Interaksi Nalar Balaghah dengan Ayat-ayat Hukum

Oleh Dr. KH. Afifudin Dimyathi, Pengasuh Ponpes Darul Ulum Rejoso Peterongan Jombang, Katib Syuriyah PBNU

Nalar Balaghah adalah aktivitas berpikir yang berangkat dari pemahaman dan pertimbangan aspek balaghah dalam menangkap pesan, kesan, keindahan dan rahasia kata, kalimat dan teks kebahasaan yang bernilai sastra.

Obyek kajian nalar balaghah dalam berinteraksi dengan teks Al-Qur’an adalah diksi kata, pilihan frasa dan kalimat, susunan persandingan kata, taqdim wa ta’khir (tata urut peletakan kata) dan keserasian fashilah (kalimat penutup), dll.

Dan dalam kaitannya dengan ayat-ayat hukum, nalar balaghah turut berperan dalam menyimpulkan beberapa hukum syar’i dari rahasia-rahasia ungkapan Al Qur’an.
Berikut ini adalah beberapa contoh pendekatan balaghah dalam menggali hukum dalam Al Qur’an berdasarkan beberapa fann balaghah.

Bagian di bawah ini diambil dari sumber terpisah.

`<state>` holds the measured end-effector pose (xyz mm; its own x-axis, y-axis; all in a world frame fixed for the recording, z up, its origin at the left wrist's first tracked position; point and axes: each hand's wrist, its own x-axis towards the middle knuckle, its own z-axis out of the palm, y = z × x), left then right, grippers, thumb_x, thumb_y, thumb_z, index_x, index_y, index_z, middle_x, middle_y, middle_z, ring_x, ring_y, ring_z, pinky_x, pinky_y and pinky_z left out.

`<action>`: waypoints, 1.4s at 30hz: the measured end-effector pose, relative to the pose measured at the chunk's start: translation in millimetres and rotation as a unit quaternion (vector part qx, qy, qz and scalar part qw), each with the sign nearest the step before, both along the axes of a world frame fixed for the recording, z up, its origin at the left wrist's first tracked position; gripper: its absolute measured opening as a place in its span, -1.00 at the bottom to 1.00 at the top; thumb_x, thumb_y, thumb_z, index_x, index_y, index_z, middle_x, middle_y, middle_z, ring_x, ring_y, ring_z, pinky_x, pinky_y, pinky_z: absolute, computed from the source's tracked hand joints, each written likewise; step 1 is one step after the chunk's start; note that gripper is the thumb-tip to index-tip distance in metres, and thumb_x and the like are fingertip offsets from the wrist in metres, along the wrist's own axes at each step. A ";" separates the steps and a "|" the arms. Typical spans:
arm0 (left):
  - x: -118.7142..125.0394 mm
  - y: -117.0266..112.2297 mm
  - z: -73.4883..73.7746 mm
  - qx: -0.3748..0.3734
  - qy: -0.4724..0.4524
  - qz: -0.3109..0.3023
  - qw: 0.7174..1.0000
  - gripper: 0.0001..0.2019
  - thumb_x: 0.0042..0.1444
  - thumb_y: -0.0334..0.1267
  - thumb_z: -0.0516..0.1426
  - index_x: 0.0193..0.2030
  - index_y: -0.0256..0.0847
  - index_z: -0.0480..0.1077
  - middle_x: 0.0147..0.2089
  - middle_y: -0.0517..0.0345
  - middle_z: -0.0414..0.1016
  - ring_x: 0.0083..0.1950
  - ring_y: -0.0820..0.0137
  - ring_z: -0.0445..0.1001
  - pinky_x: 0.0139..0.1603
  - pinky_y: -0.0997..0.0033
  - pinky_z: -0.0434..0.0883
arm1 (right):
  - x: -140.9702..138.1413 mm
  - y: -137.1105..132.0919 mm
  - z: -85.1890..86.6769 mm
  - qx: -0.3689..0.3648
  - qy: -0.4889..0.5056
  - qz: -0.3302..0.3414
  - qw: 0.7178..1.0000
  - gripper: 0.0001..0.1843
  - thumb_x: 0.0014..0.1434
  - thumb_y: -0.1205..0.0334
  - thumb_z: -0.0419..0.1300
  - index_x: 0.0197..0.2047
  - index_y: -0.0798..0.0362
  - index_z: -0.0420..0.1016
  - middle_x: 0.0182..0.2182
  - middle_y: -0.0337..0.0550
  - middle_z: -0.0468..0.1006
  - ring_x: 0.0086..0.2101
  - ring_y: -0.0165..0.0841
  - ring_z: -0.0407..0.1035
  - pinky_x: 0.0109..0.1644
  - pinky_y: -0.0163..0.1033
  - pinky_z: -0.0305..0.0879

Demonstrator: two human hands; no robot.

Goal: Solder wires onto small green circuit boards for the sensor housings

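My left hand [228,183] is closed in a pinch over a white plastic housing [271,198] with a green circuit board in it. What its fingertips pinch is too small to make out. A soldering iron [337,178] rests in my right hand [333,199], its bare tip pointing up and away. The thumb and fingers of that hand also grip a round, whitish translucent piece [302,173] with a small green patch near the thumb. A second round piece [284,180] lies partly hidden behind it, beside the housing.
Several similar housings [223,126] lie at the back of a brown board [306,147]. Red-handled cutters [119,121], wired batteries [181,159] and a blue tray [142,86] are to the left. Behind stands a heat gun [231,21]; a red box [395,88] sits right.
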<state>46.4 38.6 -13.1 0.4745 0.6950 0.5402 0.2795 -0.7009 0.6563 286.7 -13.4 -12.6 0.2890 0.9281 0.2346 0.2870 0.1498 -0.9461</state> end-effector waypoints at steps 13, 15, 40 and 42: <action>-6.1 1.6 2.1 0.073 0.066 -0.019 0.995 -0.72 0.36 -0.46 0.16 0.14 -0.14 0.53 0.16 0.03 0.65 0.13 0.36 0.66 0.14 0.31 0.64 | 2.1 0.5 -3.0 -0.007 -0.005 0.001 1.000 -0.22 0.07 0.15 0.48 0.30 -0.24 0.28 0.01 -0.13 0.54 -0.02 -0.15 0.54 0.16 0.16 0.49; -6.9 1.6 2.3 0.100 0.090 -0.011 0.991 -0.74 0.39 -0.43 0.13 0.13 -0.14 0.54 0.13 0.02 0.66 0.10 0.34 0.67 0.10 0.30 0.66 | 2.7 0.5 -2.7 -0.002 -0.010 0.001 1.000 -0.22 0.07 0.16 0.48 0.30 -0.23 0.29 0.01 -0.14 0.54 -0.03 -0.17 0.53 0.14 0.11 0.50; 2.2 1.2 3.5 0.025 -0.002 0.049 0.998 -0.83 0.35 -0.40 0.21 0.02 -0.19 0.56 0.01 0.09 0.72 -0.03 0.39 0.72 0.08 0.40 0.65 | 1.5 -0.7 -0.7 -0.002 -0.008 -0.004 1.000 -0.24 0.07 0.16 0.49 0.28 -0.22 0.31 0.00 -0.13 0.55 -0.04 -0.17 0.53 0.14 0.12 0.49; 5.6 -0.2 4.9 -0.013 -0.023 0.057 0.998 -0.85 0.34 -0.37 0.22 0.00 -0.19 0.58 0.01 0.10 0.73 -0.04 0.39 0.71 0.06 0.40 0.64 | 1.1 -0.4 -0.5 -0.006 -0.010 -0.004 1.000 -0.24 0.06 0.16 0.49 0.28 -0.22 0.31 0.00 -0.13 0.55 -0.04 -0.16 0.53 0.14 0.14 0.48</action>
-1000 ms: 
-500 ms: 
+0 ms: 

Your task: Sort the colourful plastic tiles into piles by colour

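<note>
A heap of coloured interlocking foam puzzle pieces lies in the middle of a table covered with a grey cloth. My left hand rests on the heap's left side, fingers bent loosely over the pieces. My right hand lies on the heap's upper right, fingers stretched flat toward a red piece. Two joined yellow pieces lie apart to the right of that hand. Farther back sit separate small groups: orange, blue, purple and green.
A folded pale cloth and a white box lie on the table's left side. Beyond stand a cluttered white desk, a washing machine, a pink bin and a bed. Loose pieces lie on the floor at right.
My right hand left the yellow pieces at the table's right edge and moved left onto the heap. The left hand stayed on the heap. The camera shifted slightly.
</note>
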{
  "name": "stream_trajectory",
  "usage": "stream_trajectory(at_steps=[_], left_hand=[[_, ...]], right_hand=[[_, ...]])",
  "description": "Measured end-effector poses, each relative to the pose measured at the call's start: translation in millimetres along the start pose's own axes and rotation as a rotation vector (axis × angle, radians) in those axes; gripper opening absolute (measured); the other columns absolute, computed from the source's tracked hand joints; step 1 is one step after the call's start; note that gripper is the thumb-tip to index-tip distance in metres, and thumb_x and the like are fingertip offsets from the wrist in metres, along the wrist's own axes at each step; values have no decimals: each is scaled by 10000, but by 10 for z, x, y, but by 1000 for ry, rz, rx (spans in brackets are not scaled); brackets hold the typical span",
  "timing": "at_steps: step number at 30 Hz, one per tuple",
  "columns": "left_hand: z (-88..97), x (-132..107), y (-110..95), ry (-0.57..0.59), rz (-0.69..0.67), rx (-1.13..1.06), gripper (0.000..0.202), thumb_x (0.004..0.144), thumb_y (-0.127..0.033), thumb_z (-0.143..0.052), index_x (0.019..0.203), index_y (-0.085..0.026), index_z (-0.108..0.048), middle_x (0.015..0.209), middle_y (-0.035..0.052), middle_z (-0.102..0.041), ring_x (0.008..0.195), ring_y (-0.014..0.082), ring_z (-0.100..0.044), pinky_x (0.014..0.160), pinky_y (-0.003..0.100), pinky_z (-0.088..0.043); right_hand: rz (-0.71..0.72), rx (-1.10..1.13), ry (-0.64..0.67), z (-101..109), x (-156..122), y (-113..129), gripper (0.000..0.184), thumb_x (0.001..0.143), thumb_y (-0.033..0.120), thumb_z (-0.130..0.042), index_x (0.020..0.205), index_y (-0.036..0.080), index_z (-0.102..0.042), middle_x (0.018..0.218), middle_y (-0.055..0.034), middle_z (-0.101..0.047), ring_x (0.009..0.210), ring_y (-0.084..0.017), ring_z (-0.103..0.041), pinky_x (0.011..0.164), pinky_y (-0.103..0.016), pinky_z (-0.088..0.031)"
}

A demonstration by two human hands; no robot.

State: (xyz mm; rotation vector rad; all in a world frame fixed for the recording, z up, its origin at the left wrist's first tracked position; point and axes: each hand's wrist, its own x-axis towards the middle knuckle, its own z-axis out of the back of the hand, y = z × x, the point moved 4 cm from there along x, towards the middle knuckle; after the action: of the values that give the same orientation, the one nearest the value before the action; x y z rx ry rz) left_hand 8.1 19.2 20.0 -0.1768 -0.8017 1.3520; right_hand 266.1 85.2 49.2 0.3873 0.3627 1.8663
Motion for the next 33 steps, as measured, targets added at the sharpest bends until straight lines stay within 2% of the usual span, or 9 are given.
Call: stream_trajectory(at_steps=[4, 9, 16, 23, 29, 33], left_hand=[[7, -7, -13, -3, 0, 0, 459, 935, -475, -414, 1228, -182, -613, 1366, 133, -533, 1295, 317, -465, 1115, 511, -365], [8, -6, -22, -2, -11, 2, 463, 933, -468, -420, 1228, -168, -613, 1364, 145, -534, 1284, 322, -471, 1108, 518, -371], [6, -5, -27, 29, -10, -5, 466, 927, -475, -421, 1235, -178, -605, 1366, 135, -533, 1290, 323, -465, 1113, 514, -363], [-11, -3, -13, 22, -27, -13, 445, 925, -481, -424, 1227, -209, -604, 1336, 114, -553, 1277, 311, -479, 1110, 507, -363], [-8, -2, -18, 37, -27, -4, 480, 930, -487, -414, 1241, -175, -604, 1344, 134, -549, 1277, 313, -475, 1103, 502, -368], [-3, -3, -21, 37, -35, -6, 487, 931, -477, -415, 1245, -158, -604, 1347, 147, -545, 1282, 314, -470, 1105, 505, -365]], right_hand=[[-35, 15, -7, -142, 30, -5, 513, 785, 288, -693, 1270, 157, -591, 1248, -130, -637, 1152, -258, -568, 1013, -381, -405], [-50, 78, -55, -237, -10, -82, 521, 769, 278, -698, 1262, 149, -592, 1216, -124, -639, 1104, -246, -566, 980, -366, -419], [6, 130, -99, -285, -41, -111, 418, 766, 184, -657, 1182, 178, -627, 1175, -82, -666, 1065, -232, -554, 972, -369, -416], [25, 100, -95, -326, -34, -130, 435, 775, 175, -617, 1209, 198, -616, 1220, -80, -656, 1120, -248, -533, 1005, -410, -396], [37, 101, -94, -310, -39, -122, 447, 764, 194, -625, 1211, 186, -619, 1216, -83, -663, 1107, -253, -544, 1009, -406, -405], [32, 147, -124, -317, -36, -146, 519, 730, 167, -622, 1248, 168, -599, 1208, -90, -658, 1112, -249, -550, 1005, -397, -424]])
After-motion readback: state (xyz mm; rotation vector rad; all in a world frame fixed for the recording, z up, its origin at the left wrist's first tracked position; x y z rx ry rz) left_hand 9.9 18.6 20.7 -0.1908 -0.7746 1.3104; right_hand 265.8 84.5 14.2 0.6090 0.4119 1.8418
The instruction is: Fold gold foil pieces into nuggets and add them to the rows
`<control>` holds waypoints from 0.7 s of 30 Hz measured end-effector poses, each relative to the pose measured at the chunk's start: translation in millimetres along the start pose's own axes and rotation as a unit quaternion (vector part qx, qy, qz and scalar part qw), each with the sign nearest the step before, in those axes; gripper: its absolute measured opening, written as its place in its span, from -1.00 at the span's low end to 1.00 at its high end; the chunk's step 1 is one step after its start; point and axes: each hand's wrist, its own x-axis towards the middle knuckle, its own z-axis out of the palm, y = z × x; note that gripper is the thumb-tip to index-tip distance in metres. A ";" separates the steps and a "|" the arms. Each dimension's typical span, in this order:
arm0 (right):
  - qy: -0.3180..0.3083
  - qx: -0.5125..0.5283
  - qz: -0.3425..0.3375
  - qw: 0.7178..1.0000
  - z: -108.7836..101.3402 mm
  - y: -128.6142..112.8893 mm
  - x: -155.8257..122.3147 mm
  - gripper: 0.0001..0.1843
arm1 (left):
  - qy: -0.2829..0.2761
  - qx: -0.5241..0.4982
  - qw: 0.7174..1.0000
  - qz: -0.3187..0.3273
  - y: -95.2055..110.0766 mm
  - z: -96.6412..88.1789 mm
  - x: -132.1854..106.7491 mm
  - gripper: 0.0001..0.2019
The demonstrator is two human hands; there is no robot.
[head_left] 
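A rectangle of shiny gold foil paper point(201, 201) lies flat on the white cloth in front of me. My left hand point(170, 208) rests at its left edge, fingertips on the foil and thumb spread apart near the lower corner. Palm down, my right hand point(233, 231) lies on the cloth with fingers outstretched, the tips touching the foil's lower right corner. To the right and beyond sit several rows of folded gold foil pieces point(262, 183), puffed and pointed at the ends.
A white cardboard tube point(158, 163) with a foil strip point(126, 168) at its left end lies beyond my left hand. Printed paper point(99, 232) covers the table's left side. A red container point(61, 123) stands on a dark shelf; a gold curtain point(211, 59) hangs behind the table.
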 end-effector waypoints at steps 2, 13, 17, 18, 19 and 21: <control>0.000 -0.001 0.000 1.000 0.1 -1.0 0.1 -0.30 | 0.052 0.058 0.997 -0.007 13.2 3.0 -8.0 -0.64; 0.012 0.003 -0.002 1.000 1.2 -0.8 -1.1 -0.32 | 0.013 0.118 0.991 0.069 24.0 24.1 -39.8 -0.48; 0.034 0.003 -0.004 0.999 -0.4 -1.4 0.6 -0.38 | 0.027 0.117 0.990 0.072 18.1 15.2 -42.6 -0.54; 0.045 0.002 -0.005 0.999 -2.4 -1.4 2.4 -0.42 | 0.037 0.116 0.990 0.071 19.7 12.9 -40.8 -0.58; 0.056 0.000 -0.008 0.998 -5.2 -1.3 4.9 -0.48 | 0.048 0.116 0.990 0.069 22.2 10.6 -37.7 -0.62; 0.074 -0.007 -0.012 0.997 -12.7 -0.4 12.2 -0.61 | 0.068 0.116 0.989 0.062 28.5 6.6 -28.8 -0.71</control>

1- Al Muhtamil ad Dhiddain (mengandung dua makna yang berlawanan)

Contoh: QS. Al Baqoroh 228

وَٱلۡمُطَلَّقَٰتُ يَتَرَبَّصۡنَ بِأَنفُسِهِنَّ ثَلَٰثَةَ قُرُوٓءٖۚ

“Wanita-wanita yang ditalak hendaklah menahan diri (menunggu) tiga kali quru´.”

Kata “qur’u” dalam ilmu balaghah bisa dimasukkan katagori “al muhtamil ad dhiddain” karena menunjuk pada dua makna yang berlawanan artinya, yaitu:
Makna pertama: haid, ini adalah makna yang dipilih oleh Imam Abu hanifah, sehingga mereka berpendapat bahwa iddah wanita yang diceraikan adalah tiga kali haid.

Makna kedua: suci, dan ini adalah makna yang dipilih oleh Imam Malik dan Imam Syafi’i, sehingga mereka berpendapat bahwa Iddah wanita yang diceraikan adalah tiga kali suci.

Perbedaan penafsiran kata ini menghiasi berbagai kitab tafsir khususnya tafsir ayat ahkam.

2- At Tankit (mengandung faidah atau rahasia ungkapan)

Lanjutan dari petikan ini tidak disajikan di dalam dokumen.